Religious education is ultimately education in the form of narratives, myths. And there are many other myths besides just religious narratives. Any human being, even with an IQ of 70, can follow simple stories. Narratives have an amazing capacity to cut across the divisions that exist between people in terms of intelligence and aptitude.

Now, the stories have to be carefully managed, and if you look at Plato’s Republic, we learn about the myths that have to be gotten rid of, because they’re bad examples.

Student: You don’t have to lie . . .

GJ: Has anybody here ever told his child the story of the fox and the grapes? Is that story true?

Student: Of course not!

GJ: Then you lied! You lied to your child!
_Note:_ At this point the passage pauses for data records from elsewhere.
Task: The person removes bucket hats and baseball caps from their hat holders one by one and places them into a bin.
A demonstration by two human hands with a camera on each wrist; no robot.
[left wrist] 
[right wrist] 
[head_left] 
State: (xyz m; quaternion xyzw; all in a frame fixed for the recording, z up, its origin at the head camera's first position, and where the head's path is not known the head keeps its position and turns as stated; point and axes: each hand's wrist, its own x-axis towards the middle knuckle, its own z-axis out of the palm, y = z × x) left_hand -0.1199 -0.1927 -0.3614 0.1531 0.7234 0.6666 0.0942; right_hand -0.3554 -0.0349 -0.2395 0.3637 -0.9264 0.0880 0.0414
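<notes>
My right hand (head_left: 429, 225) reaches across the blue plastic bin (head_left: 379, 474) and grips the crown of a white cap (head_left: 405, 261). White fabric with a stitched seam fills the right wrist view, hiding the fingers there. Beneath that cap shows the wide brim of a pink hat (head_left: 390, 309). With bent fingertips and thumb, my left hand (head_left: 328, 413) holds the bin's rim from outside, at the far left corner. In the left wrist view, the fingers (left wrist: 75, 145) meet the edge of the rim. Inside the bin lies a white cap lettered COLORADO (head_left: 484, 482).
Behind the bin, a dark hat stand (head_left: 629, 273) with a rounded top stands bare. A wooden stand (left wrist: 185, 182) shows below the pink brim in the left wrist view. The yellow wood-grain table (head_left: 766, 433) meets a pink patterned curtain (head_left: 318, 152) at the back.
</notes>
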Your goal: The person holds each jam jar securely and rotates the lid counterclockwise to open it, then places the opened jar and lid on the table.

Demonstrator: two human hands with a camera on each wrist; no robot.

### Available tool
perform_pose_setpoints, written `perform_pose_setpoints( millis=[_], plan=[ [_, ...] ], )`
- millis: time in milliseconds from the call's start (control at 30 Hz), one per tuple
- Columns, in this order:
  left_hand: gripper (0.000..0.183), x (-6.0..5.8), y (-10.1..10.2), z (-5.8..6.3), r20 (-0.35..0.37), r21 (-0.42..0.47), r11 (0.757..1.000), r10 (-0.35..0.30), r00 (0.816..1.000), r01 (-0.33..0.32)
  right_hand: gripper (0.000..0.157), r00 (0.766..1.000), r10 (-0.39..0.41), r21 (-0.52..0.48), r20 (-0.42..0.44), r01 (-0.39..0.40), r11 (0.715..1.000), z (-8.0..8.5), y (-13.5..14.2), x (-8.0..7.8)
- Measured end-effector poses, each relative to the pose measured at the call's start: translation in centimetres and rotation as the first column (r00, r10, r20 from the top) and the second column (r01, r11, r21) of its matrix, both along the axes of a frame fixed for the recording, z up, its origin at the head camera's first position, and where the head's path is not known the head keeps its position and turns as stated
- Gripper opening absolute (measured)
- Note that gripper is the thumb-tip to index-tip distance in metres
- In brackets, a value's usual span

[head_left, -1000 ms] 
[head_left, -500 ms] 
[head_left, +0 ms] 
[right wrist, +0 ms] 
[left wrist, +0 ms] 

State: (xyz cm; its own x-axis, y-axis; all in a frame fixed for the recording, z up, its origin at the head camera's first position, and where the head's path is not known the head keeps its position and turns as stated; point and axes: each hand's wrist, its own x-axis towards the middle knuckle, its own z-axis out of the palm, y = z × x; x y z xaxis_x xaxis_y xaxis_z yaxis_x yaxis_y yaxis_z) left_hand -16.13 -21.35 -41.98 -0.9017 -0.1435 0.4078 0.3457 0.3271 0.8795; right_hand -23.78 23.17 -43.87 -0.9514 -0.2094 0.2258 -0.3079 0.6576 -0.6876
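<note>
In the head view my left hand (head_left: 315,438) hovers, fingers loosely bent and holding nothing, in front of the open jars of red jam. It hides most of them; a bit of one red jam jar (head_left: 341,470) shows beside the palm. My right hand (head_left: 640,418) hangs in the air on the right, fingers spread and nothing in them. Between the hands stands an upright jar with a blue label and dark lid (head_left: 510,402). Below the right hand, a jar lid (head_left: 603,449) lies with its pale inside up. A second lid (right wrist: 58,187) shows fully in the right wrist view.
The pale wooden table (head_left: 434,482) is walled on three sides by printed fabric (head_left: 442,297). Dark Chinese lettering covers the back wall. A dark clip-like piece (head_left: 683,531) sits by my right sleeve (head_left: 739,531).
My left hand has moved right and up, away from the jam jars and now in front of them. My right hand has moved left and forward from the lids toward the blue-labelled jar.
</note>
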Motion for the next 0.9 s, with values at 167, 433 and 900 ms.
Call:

Shame on you!

But Plato talks about the noble lie, literally “false story.” False stories are not necessarily lies or invidious in a moral sense. You tell kids stories that are false all the time.

‘Where do babies come from?’

What’s crucially important to understand is that there’s a teaching about the relationship of morality and religion implied in the Clouds. We will see the same ideas when we look at Plato’s Euthyphro.